Non-compositional, lexicalized compounds
Non-compositional, lexicalized compounds are not given any internal analysis. An example from the Medical_disorders frame is helveteseld 'herpes zoster' lit: hellfire.
Min sambo lider av en tillfällig sjukdom som kallas [helveteseld]LU . (Medical_disorders)
Compositional compounds
Compositional compounds are annotated as far as is compatible with the frame they evoke. Most of the compositional compounds have the pattern FE+LU, that is the modifier is an FE and the compound head an LU in the frame in question. Usually the whole compound and the compound head are LUs evoking the same frame. In these cases the whole compound is tagged as LU as well as the compound head, while the modifier is tagged as the appropriate FE.
magsjukdom 'stomach disease'
[Phaedra]Patient lider av en [sällsynt]Descriptor[[mag]Body_Part[sjukdom]LU]Ailment. (Medical_disorders)
Partially transparent compounds
Compounds which are only partially transparent are given internal analysis for the constituents which are transparent.
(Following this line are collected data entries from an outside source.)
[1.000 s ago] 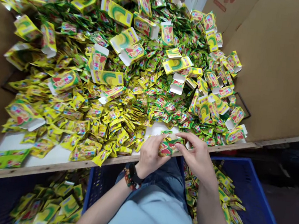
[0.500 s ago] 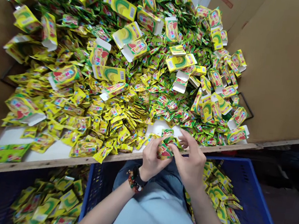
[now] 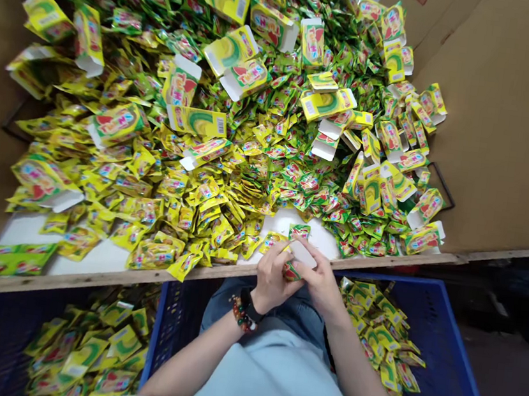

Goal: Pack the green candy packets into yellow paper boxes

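Two hands meet low in the frame, just right of centre: the left hand [image 3: 274,277] is wrapped around a small box [image 3: 304,255], and the right hand [image 3: 323,287] has thumb and fingers on it from the other side, white face showing! Just above, a green sachet [image 3: 299,231] lies on the white tabletop [image 3: 327,241]. Sachets [image 3: 241,192] and loose boxes [image 3: 197,120] pile across the upper frame, while blue crates [image 3: 451,349] hold more at lower left and lower right.
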`<state>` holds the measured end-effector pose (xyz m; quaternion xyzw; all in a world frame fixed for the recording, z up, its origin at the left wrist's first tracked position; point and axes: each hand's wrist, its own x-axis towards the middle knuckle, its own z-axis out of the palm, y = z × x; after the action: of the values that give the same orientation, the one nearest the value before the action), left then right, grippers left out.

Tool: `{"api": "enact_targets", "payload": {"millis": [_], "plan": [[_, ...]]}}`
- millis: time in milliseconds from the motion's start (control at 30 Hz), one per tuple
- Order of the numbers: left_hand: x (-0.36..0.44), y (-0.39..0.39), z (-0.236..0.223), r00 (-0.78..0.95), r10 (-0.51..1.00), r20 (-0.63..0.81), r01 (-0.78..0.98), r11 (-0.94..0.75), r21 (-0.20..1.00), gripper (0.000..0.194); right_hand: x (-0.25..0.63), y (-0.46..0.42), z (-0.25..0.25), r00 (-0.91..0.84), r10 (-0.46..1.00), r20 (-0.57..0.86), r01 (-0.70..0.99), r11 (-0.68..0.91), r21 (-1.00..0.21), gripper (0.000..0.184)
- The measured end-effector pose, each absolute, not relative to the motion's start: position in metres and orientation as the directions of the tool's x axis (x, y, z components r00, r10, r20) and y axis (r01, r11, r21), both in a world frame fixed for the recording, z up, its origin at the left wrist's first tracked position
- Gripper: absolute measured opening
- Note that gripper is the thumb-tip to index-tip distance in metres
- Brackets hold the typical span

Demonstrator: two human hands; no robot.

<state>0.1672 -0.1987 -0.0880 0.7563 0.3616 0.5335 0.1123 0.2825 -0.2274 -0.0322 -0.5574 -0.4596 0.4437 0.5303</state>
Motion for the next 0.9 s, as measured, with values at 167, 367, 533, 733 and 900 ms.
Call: {"api": "enact_targets", "payload": {"millis": [167, 367, 533, 733, 900], "plan": [[0.168, -0.2, -0.084, 0.21, 0.773, 0.599, 0.44, -0.622, 0.648, 0.057, 0.274, -0.228, -0.027, 0.134, 0.99, 0.048, 0.079, 0.037, -0.996, 0.032], [0.168, -0.201, -0.086, 0.249, 0.795, 0.554, 0.509, -0.594, 0.623, 0.056, 0.271, -0.228, -0.028, 0.273, 0.962, 0.015, 0.085, -0.008, -0.996, 0.028], [0.168, -0.201, -0.088, 0.21, 0.811, 0.546, 0.472, -0.573, 0.67, 0.052, 0.271, -0.224, -0.036, 0.1, 0.949, 0.298, 0.369, 0.243, -0.897, 0.036], [0.16, -0.197, -0.075, 0.352, 0.771, 0.531, 0.416, -0.637, 0.648, 0.049, 0.286, -0.241, -0.032, 0.023, 0.878, 0.478, 0.569, 0.382, -0.729, 0.034], [0.137, -0.173, -0.059, 0.511, 0.81, 0.286, 0.673, -0.584, 0.454, 0.05, 0.345, -0.272, -0.024, 0.184, 0.959, 0.216, 0.889, -0.068, -0.453, 0.021]]}}
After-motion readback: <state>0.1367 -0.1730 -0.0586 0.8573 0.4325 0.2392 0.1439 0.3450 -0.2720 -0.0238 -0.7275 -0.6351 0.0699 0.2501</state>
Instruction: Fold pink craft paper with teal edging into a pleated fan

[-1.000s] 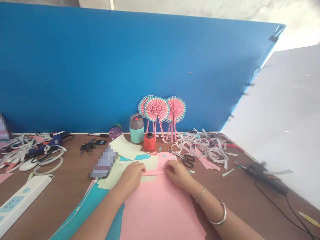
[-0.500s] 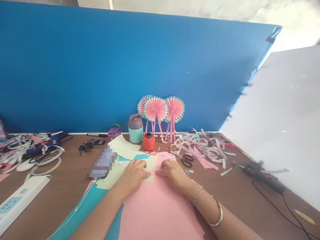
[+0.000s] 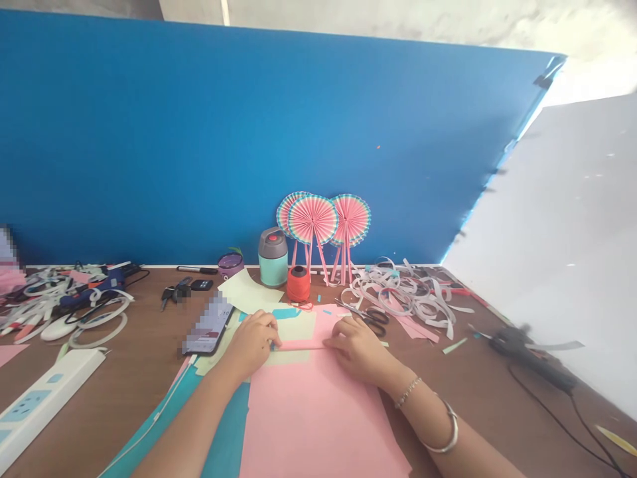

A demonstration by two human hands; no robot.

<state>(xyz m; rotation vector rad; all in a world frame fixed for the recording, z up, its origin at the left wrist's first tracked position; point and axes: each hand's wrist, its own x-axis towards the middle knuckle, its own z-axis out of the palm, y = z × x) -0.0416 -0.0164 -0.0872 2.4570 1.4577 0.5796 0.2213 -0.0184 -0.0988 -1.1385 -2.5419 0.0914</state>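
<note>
A narrow folded strip of pink paper (image 3: 301,344) runs crosswise between my hands. My left hand (image 3: 255,340) pinches its left end, with a bit of blue at the fingertips. Curled fingers of my right hand (image 3: 355,348) grip the strip's right end, and the fingertips are partly hidden. Beneath lie a large pink sheet (image 3: 318,418) and a pale green paper (image 3: 298,330). Blue paper (image 3: 226,431) shows under my left forearm. Beyond my right hand are scissors (image 3: 377,321).
Round pleated paper fans (image 3: 312,218) lean on the blue partition (image 3: 199,133). Before them stand a turquoise flask (image 3: 273,265) and a red thread spool (image 3: 298,287). A phone (image 3: 209,325) and power strip (image 3: 44,395) lie left; paper curls (image 3: 398,289) and a glue gun (image 3: 530,358) lie right.
My hands have moved apart along the pink strip, the left one going left and the right one slightly right. More of the strip shows between them. The view has shifted slightly.
</note>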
We have an example in the Medical_disorders frame: ryggskott 'lumbago', where the first constituent, rygg, is an FE 'back' and the syntactic compound head is opaque.
[Han]Patient fick[[rygg]Body_Partskott]LU [under uppvärmningen]Time och tvingades vila. (Medical_disorders)
In some compounds the semantic head is not the same as the syntactic head. An example is hästkrake 'horse wretch' in the (Animals) frame. The first constitutent
häst 'horse' evokes the frame as well as the whole compound.
Han fick syn på en [gammal]Age [vit]Persistent_characteristics[[häst]LUkrake]LU som stod bunden vid sidan av vägen. (Animals)
Compound modifier as LU
Annotation of sentences is done with regard to the frame in question. This entails that a lexical unit may be annotated as LU even when it is not prominent to the meaning of the whole sentence. For example, with regard to the Substance frame the modifier gas 'gas' of the compound gasdetektor 'gas detector' is an LU in the sentence below.
En vätesensor är en [gas]LUdetektor som visar närvaron av väte. (Substance)
4.3.2 Encoding of copula verbs, support words, etc.
COP is used for annotating copula verbs such as vara 'be' or bli 'become'.
[Halsband]LU [är]COP ett [smycke]LU [att bäras runt halsen]Use. (Accoutrements)
With the SUPP tag we mark support words such as verbs and prepositions. An example of a support verb in a collocative expression where the noun is the semantically dominant element, is ta 'take' in the collocation ta beslut 'take a decision' (make a decision).
Men [han]Avenger skulle [ta]SUPP [hämnd]LU. (Revenge)
An example of a support preposition is in the frame Evaluative_comparison.
[Det totala bidraget av växthusgaser från äggproduktion]Profiled_item [är]COP [i]SUPP [nivå]LU [med kycklingproduktion]Standard_item. (Evaluative_comparison)
4.3.3 Domain encoding
We assign a domain tag to each frame: medicine (MED), art (ART) or general (GEN). In case of mixed LU lists, the dominant domain is given as first. Thus ART/GEN implies that most of LUs belong to the art domain, but that words from the general domain do occur there.